I’m in France because I was farsighted enough to marry a French woman 30 years ago, who was farsighted enough to save our marriage license, which let me fly to France with her in early June to visit her elderly parents even as other Americans are barred. For two weeks, we kept to ourselves, speaking to my in-laws only across a garden. With an easy-to-get doctor’s prescription, we were also able to get tested for covid-19 at a parking lot drive-up with no wait and received (negative) results in two days (now down to one day for others).

We’ve stayed because it’s safer. Without many tourists, lodgings are cheaper than usual, and if you’re willing to talk at night, you can Zoom into work just as well from France as from D.C. When not working, being here has allowed us the good fortune of walks around the Burgundy countryside of pastures, wheat fields and 12th-century churches.

But computer problems required that I thrice visit the Apple store in a huge indoor mall in Lyon, France’s second most-populated city, where I found hallways lined with people waiting to enter stores. There were few tourists, but the cafes of Lyon were packed with lunching office workers, as were the streets and vegetable stalls along the river Rhone.

My wife and I could even attend jazz and classical concerts held in the converted greenhouse of a vineyard with 100 mostly older fans sitting in neat rows. Although attendance was deliberately kept low, we nervously rearranged some chairs to watch the concert through an open window on the lawn outside. But, in fact, there were no outbreaks there and I’ve not heard of others at similar venues.

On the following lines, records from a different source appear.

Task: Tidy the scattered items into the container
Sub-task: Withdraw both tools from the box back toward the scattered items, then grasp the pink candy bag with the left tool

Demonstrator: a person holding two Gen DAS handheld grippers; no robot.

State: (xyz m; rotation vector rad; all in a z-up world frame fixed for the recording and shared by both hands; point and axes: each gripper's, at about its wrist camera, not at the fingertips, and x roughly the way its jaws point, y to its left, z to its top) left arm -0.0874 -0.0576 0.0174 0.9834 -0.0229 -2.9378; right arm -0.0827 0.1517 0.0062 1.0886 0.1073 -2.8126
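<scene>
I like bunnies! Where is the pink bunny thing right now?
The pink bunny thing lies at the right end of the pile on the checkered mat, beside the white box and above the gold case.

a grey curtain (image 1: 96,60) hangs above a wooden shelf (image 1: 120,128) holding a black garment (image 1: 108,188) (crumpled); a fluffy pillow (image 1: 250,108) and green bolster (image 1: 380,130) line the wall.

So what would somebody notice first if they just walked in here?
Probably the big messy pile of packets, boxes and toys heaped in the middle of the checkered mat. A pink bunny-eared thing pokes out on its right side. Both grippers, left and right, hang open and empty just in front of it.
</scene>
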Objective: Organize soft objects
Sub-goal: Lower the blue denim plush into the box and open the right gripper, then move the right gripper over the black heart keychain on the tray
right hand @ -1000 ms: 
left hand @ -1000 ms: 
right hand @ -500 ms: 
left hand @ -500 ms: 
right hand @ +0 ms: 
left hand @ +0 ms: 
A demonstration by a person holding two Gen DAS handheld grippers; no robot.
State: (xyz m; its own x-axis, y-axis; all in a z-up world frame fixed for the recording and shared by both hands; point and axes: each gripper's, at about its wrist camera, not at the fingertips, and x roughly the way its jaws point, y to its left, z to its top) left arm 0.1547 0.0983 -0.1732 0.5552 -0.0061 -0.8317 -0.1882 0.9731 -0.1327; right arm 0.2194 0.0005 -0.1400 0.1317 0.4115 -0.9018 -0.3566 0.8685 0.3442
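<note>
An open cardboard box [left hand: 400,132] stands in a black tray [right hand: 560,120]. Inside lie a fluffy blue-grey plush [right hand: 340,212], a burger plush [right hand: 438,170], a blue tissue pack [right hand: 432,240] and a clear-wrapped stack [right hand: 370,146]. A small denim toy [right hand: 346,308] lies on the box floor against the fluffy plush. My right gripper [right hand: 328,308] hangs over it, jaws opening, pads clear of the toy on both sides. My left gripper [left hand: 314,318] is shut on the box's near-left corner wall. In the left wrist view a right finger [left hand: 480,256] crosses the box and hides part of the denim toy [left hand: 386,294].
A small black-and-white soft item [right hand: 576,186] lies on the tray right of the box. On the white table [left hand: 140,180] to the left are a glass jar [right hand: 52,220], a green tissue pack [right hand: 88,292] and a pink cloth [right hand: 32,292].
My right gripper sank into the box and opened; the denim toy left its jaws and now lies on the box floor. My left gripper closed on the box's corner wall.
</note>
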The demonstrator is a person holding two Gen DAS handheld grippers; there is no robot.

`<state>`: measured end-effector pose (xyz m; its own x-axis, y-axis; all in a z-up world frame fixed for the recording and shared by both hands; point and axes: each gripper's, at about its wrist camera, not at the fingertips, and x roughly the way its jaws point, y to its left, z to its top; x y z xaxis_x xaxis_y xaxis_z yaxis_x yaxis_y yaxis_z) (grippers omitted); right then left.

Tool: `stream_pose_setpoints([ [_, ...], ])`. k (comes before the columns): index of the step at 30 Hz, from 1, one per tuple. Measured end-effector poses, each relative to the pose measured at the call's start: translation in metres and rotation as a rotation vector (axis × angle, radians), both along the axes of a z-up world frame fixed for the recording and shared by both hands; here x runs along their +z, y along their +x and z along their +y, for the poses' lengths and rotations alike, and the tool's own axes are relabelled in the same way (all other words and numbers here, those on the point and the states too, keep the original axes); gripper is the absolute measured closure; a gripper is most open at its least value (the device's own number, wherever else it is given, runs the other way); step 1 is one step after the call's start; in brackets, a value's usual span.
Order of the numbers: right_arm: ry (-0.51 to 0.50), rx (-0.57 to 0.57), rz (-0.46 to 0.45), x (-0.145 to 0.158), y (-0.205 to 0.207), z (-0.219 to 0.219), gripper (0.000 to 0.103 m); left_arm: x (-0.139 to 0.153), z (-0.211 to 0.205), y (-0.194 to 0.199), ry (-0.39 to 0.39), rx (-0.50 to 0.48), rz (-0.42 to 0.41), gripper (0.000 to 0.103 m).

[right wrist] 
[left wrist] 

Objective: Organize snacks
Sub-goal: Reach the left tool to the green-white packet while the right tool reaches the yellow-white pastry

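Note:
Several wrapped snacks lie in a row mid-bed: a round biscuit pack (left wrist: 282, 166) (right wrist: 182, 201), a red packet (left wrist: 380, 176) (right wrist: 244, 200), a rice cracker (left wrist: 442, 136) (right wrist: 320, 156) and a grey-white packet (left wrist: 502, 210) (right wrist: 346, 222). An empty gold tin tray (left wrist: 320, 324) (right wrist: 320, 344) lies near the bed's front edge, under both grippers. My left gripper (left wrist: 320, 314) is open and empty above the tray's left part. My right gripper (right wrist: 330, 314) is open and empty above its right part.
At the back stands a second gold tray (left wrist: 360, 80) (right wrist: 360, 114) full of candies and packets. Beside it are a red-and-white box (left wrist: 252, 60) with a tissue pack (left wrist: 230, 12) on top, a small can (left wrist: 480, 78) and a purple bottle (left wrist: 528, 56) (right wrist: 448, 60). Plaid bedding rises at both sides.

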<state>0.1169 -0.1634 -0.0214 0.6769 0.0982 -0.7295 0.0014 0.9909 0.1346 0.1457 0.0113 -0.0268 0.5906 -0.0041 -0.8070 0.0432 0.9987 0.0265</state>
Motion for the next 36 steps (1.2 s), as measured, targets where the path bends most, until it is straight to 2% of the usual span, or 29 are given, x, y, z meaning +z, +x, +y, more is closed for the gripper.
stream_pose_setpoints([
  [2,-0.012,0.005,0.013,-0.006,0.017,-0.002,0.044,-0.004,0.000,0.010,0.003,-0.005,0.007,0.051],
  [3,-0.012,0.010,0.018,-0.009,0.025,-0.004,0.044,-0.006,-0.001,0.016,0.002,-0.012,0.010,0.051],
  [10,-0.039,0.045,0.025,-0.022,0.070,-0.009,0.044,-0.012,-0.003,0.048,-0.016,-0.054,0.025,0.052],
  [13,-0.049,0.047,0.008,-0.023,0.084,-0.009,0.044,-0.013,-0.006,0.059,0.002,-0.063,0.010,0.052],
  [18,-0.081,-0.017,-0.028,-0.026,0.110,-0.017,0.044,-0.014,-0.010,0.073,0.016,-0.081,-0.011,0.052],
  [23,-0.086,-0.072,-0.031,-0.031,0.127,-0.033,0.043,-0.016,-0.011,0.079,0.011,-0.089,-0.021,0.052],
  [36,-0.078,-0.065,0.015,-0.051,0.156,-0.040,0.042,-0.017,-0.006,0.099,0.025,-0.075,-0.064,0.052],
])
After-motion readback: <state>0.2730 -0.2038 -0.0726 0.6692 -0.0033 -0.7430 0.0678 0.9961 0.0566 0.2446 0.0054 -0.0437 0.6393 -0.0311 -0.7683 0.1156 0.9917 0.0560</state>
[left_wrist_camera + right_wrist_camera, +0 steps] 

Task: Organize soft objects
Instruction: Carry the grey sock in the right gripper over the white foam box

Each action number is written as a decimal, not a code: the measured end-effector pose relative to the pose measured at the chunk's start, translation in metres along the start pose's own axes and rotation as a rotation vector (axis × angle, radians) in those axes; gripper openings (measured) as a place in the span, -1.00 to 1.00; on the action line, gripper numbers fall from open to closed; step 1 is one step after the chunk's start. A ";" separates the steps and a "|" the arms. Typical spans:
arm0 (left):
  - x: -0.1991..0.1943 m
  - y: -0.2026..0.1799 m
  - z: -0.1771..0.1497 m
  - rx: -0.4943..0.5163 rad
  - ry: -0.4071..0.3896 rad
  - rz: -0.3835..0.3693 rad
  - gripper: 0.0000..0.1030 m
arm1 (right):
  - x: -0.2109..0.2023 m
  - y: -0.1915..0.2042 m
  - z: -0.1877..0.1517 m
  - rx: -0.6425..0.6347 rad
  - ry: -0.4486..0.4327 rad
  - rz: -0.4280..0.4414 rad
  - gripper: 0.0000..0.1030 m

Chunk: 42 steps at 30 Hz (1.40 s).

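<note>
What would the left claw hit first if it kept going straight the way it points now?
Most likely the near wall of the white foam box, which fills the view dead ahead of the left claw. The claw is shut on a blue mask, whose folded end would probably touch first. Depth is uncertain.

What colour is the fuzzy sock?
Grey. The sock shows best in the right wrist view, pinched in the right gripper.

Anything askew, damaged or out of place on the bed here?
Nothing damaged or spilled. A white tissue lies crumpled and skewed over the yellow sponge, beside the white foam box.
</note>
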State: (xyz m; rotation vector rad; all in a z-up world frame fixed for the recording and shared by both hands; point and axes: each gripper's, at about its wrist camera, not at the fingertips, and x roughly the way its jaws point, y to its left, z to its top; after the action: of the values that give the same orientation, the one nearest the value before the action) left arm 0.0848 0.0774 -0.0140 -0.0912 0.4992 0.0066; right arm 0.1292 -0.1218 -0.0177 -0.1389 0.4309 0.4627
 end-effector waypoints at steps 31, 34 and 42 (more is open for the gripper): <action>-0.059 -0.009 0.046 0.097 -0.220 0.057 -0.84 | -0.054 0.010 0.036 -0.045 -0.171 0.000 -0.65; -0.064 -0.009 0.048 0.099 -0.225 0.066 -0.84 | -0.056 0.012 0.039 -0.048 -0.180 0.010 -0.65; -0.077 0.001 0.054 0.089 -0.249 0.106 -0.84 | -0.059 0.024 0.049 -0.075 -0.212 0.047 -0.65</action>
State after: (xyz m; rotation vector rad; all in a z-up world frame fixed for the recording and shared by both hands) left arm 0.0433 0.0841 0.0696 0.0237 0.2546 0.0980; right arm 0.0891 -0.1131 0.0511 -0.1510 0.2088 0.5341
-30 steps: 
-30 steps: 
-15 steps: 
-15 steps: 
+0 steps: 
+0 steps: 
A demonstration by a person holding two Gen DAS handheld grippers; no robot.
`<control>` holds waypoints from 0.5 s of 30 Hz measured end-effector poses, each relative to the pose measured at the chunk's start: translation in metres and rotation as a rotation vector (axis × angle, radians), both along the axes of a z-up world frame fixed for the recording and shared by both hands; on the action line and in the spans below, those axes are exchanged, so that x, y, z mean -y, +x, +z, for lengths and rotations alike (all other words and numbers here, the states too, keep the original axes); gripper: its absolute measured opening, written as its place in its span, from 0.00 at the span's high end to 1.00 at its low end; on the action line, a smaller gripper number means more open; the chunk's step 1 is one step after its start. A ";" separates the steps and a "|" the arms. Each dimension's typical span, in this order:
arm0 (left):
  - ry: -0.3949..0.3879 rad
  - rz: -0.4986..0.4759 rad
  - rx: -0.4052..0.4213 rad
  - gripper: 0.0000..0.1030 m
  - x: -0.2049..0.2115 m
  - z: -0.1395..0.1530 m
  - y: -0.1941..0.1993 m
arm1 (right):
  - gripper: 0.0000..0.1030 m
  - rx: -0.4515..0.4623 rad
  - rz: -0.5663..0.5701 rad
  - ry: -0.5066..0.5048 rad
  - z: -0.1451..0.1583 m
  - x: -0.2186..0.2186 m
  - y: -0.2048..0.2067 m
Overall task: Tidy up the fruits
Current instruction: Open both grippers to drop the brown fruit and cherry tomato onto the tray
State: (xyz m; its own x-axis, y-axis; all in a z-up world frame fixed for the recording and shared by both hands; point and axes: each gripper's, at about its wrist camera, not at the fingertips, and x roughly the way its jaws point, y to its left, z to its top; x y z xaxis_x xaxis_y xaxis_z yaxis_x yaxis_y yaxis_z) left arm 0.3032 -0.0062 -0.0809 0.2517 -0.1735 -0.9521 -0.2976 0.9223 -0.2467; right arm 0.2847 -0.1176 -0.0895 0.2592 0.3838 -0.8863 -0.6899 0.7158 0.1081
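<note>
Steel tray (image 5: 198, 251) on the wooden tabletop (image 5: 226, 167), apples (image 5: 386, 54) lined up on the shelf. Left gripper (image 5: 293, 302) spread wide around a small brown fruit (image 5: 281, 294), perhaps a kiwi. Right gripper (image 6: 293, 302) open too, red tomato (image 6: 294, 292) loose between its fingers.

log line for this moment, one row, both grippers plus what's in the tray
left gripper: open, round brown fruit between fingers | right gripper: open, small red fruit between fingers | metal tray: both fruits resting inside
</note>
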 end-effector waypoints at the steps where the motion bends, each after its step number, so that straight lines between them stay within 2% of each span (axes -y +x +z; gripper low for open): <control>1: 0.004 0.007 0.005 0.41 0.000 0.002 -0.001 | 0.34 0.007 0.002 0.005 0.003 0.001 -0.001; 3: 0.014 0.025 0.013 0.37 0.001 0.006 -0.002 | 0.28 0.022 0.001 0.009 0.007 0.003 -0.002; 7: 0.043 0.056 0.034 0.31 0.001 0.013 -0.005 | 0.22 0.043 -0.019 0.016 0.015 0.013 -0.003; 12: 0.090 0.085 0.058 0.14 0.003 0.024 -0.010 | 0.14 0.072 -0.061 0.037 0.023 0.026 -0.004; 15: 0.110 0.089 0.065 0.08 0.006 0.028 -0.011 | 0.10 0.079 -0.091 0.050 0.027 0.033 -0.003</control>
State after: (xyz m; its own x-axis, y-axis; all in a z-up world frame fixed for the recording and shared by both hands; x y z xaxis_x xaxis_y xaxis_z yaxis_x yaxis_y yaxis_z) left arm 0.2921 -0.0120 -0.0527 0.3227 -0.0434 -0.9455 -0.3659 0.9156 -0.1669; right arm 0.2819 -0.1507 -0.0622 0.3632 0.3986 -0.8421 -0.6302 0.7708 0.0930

Empty Paris hotels show that everything is not normal, but overall, it feels like life. Last week, new cases in France rose to 1,000 per day, but that’s still a tiny fraction of U.S. cases and is down a little this week. A true second wave could happen, but daily infections data would suggest that probably fewer than 1 in every 2,000 French people are contagious at any one time. If that is the case, the government is well-positioned to keep infections in check through local-only lockdowns if necessary.

Strangely, the government only required sales clerks to wear masks in stores at first, but for the last week, the law has required everyone wear a mask indoors, including restaurants when you’re not seated. People are wearing them — and are lining up a few feet apart outside bakeries for their daily baguettes.

France and the rest of Europe are just showing what grown-up governments in well-off societies do, which makes our U.S. disaster all the more painful to watch (and for me to rejoin next week, alas). And while President Trump obviously is the source of our juvenile response, Congress also passed three emergency bills with trillions of dollars for relief but almost no instructions or resources for reopening.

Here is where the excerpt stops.